| Exercise details |
Given the listing below, write out exactly the lines starting with the line that has "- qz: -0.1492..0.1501" and going on through the line that has "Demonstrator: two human", both kept.
*** Available data ***
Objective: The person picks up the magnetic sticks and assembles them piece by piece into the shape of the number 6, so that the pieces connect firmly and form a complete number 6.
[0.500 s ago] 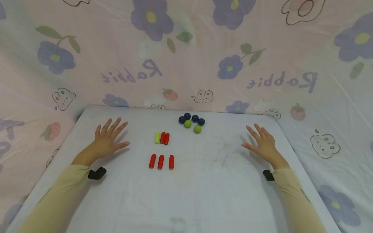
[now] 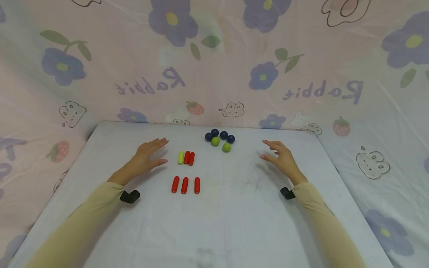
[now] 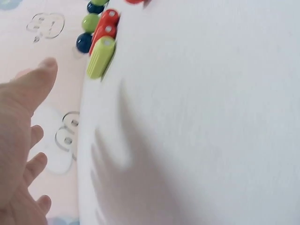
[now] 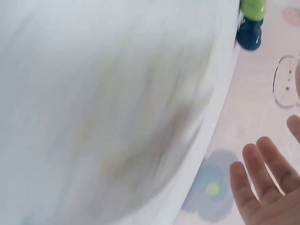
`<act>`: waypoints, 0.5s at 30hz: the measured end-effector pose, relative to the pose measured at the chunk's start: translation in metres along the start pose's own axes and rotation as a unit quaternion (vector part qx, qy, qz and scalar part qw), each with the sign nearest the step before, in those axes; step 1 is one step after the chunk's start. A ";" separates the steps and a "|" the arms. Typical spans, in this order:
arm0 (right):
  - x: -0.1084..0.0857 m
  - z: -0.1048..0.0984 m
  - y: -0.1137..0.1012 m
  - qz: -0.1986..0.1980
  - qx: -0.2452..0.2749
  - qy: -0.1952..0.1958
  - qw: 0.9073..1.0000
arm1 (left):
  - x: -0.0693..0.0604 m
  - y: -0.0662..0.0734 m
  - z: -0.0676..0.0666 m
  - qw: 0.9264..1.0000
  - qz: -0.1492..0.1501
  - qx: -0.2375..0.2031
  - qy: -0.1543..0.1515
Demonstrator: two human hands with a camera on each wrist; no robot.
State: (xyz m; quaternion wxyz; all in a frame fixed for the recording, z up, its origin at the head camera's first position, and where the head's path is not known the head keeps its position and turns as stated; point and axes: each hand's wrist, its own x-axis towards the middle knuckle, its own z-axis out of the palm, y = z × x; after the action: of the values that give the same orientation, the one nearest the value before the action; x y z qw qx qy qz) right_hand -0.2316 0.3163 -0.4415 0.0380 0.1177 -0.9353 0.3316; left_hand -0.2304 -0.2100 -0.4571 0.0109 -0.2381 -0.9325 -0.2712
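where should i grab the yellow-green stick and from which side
Probably by its two ends, thumb on the near one, the left hand coming from above on the left. The yellow-green stick lies pointing away from the person, both ends free, while two red sticks crowd its right side.

We see the sleeved left arm and sleeved right arm reach forward from the lower edge of the head view, both slanting inward. We find the left hand relaxed, its fingers stretched inward and lying close together in the head view, with the thumb set apart from them. We note the right hand facing it, well apart, likewise relaxed, its thumb away from the fingers, which the right wrist view shows with gaps between them.
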 end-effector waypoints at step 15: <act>0.041 0.058 -0.048 0.022 0.091 -0.027 0.995 | 0.021 0.012 0.031 0.994 0.008 -0.105 0.009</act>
State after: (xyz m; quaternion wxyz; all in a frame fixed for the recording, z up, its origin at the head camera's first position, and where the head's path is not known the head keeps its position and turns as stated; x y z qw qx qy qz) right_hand -0.2588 0.2358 -0.4509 -0.0053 0.1094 -0.9043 0.4127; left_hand -0.2402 -0.1762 -0.4745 -0.0035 -0.2433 -0.8969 -0.3692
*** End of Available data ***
| Answer |
  - qz: -0.1492..0.1501
  - qx: -0.2375..0.2031
  - qy: -0.1543..0.1515
Demonstrator: two human hands with a camera on each wrist; no robot.

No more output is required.